I found myself listing them all as she carefully wrote them down, calling out each name as she did so, followed each time with, “yes, Lord, here’s your baby”.

Queenie, whom I’d just met, praying for each of my kids (seven of them at the time) in the middle of the Walgreens.

What kind of radical love does it take to pray for the children of a stranger, by name, when all that was asked for was a $1.50 bottle of shampoo? Such a totally unexpected grace, that even as it was happening, I had a hard time processing it. I went from being a bit put off, to worrying that Queenie might lose her job for going off the company script, to finally agreeing, timidly, to pray along with her as she held my hands. Right in the hair and make-up aisle.

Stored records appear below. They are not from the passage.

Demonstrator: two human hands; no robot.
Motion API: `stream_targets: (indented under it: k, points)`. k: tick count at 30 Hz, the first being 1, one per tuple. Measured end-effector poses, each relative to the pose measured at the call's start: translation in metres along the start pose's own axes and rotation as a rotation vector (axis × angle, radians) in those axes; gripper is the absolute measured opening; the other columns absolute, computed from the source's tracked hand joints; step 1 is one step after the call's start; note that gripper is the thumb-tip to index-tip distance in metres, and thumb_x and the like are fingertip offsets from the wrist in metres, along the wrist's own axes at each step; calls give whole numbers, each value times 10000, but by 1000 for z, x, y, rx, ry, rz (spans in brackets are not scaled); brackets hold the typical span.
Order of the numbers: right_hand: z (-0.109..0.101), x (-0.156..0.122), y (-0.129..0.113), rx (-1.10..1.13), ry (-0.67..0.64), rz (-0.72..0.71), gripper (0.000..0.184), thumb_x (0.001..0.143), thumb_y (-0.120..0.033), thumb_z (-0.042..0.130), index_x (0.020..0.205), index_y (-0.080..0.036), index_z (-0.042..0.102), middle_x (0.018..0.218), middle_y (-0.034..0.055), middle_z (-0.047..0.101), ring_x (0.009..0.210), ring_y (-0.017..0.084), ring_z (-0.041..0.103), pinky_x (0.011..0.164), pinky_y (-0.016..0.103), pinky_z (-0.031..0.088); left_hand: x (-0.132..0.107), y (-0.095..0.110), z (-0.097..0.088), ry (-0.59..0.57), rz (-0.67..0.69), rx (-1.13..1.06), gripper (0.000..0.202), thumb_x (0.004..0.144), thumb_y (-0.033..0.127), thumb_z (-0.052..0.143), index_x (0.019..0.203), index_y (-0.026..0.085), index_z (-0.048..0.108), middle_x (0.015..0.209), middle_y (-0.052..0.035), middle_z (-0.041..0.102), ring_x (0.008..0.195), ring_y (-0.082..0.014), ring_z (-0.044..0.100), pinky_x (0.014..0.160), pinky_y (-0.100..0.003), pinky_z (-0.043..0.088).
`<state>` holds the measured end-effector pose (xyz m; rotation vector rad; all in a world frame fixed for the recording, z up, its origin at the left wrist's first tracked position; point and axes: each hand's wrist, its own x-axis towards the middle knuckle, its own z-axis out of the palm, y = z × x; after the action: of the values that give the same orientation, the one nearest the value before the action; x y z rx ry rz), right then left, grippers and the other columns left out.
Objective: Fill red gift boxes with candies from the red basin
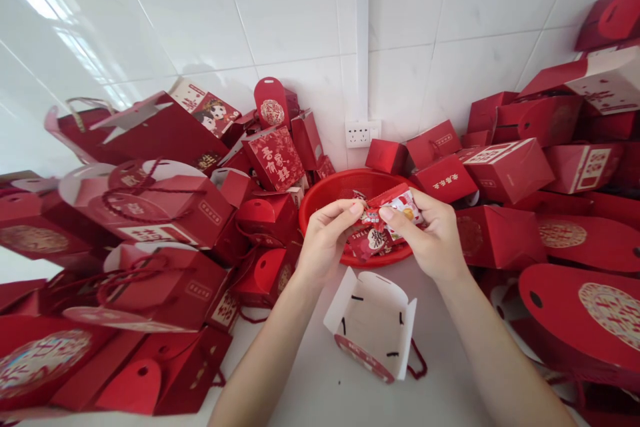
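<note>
Wrapped sweets [404,205]: pinched in my closed left hand [330,233] and right hand [436,235], presumably for steadiness, above red basket [323,195]; topless box [373,327] nearer.

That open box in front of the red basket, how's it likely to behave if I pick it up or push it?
The open box probably feels light, since its walls look like thin card. Its flaps would likely bend if squeezed, as they stand loose and unfastened. Pushed, it should slide rather than roll, given its flat, angular sides.
</note>
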<state>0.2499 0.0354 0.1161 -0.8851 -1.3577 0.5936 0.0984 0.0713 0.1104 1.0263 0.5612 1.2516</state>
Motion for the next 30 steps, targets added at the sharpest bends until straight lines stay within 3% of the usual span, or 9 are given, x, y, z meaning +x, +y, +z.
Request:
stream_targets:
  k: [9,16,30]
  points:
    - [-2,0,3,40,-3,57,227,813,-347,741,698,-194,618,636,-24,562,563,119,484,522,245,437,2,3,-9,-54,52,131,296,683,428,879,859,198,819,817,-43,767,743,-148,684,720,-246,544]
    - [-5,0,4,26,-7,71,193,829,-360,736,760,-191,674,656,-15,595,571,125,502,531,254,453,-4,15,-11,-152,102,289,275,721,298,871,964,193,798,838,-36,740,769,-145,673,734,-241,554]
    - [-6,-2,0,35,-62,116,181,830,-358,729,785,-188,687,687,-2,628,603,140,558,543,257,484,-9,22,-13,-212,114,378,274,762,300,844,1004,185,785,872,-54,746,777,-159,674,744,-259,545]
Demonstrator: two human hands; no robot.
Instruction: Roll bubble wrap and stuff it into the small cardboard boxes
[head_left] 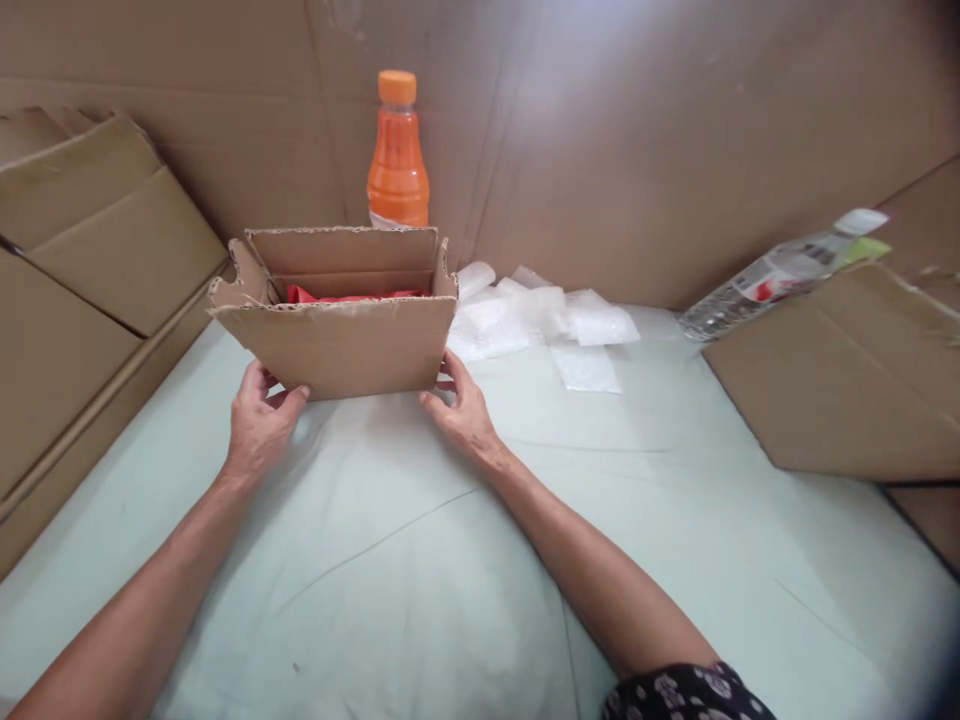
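Note:
An open brown cardboard box (341, 340) stands on a pale green cloth (450, 560), its flaps up. Something red (315, 295) lies inside it, mostly hidden by the front wall. My left hand (259, 420) grips the box's lower left corner with fingers curled against it. My right hand (461, 405) holds the lower right corner, thumb and fingers touching the cardboard. Behind the box stands an orange bottle (397, 155) with an orange cap.
Several bubble-wrap pieces (540, 325) lie right of the box. A clear water bottle (780, 275) rests tilted on a cardboard sheet (847, 390) at the right. Flattened cardboard (97, 260) is stacked at the left, and cardboard walls (637, 130) close off the back.

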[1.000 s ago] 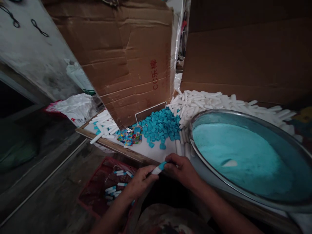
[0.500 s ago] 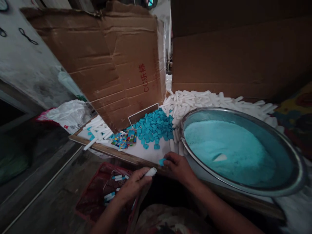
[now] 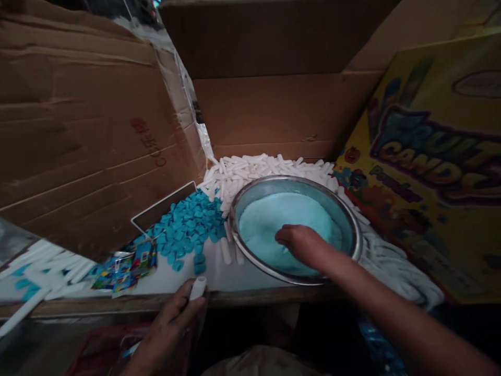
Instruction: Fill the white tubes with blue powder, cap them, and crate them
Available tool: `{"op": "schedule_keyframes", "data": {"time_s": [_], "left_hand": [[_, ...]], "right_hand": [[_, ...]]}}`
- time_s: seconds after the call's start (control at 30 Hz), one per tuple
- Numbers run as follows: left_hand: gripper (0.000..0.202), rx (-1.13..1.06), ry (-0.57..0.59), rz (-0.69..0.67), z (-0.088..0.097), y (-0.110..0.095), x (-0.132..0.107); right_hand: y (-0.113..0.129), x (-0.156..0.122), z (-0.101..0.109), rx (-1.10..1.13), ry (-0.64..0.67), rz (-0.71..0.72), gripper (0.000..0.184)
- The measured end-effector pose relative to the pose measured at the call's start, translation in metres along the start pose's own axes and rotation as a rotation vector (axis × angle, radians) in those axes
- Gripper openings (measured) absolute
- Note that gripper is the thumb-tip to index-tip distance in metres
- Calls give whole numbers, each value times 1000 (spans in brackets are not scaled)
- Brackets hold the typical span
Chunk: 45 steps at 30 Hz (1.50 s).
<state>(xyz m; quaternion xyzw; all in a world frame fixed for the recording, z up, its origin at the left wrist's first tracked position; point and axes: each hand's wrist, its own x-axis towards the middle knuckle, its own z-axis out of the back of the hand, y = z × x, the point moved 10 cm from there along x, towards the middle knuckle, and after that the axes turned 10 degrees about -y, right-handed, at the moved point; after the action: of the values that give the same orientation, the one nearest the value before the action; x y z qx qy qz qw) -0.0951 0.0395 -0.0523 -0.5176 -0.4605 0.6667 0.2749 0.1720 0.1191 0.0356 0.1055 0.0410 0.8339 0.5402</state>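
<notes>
My left hand [image 3: 168,326] is closed around a short white tube [image 3: 197,287], its open end up, just below the table's front edge. My right hand [image 3: 301,243] reaches into a round metal basin [image 3: 354,230] filled with light blue powder [image 3: 270,222]; its fingers curl down onto the powder, and what they hold, if anything, is hidden. A heap of small blue caps [image 3: 188,224] lies left of the basin. Many white tubes [image 3: 250,167] are piled behind and around it.
A big cardboard box [image 3: 90,141] stands at the left and more cardboard [image 3: 274,109] at the back. A yellow printed candy carton [image 3: 434,172] leans at the right. Colourful stickers [image 3: 125,266] and loose white tubes [image 3: 39,261] lie at the left. A red basket [image 3: 94,350] sits below the table edge.
My right hand left the table's front edge and moved right into the basin. My left hand still holds the white tube, now uncapped. The view swung to the right.
</notes>
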Motion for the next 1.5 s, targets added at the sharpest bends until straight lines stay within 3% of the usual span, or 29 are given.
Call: {"op": "schedule_keyframes", "data": {"time_s": [0.1, 0.2, 0.37, 0.53, 0.7, 0.93, 1.13, 1.33, 1.5], "left_hand": [[46, 144, 112, -41, -32, -7, -5], [48, 179, 159, -50, -50, -9, -12], [49, 75, 151, 116, -50, 5, -12], [50, -6, 127, 131, -46, 3, -5], [46, -94, 157, 69, -56, 0, -6], [41, -196, 202, 58, -55, 4, -2], [34, -116, 260, 96, -54, 4, -4], [46, -243, 107, 209, -33, 25, 10], [48, -332, 109, 179, -39, 15, 4]], "right_hand": [[-37, 4, -22, -162, 232, 105, 22], [-46, 7, -39, -258, 328, 170, 24], [-38, 4, -48, -266, 332, 221, 24], [-39, -5, -56, -216, 362, 255, 25], [-36, -7, -58, -175, 347, 269, 25], [-39, 9, -46, -162, 240, 180, 22], [-14, 20, -67, -154, 242, 175, 28], [3, 28, -63, 121, 125, 164, 18], [-12, 30, -50, 268, 61, 91, 24]]}}
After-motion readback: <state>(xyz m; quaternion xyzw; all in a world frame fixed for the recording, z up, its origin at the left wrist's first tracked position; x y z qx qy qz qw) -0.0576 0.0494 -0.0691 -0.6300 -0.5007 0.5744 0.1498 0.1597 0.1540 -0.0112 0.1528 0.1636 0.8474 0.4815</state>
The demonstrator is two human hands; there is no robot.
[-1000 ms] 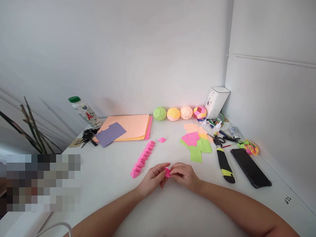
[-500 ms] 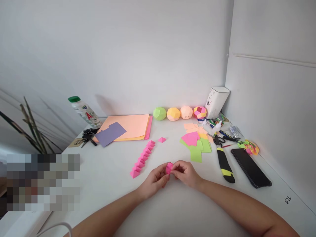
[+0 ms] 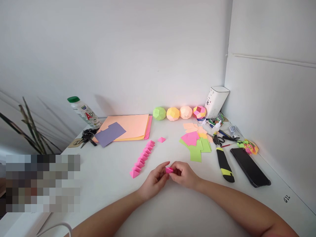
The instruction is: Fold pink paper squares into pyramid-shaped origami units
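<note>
The bottle [image 3: 86, 113] at the tabletop's [image 3: 98, 171] far left corner bears large letters "AD". Handwriting [image 3: 286, 198] near the right edge resembles "G22"; small marks on the peach ball [image 3: 186, 112] are unclear.

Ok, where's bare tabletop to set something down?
Left of the pink row, in front of the purple paper, is bare. So is a smaller patch between the right hand and the knife. Around the scissors it's crowded.

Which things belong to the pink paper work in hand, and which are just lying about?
Likely belonging: held pink paper; row of folded pink pieces; lone folded pink piece; cut paper pieces.
Seemingly just lying about: smartphone; green-capped bottle.
</note>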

Praying timidly, because I’m Catholic, and Catholics don’t pray out loud, with hardly anybody, let alone strangers in the make-up aisle. As a rule, we keep our heads down ( unless they have ashes on them) and mumble a polite, “I’ll pray for you” when we see someone in distress or, probably when we see each other in church.  At least I didn’t usually do more than that, unless I was at home praying for and with my own family, or in my bible study, or in another “safe” spot.  So I told Queenie, when she asked where I “Church”, that I was Catholic, because I was pretty sure that she (a public pray-er) was not.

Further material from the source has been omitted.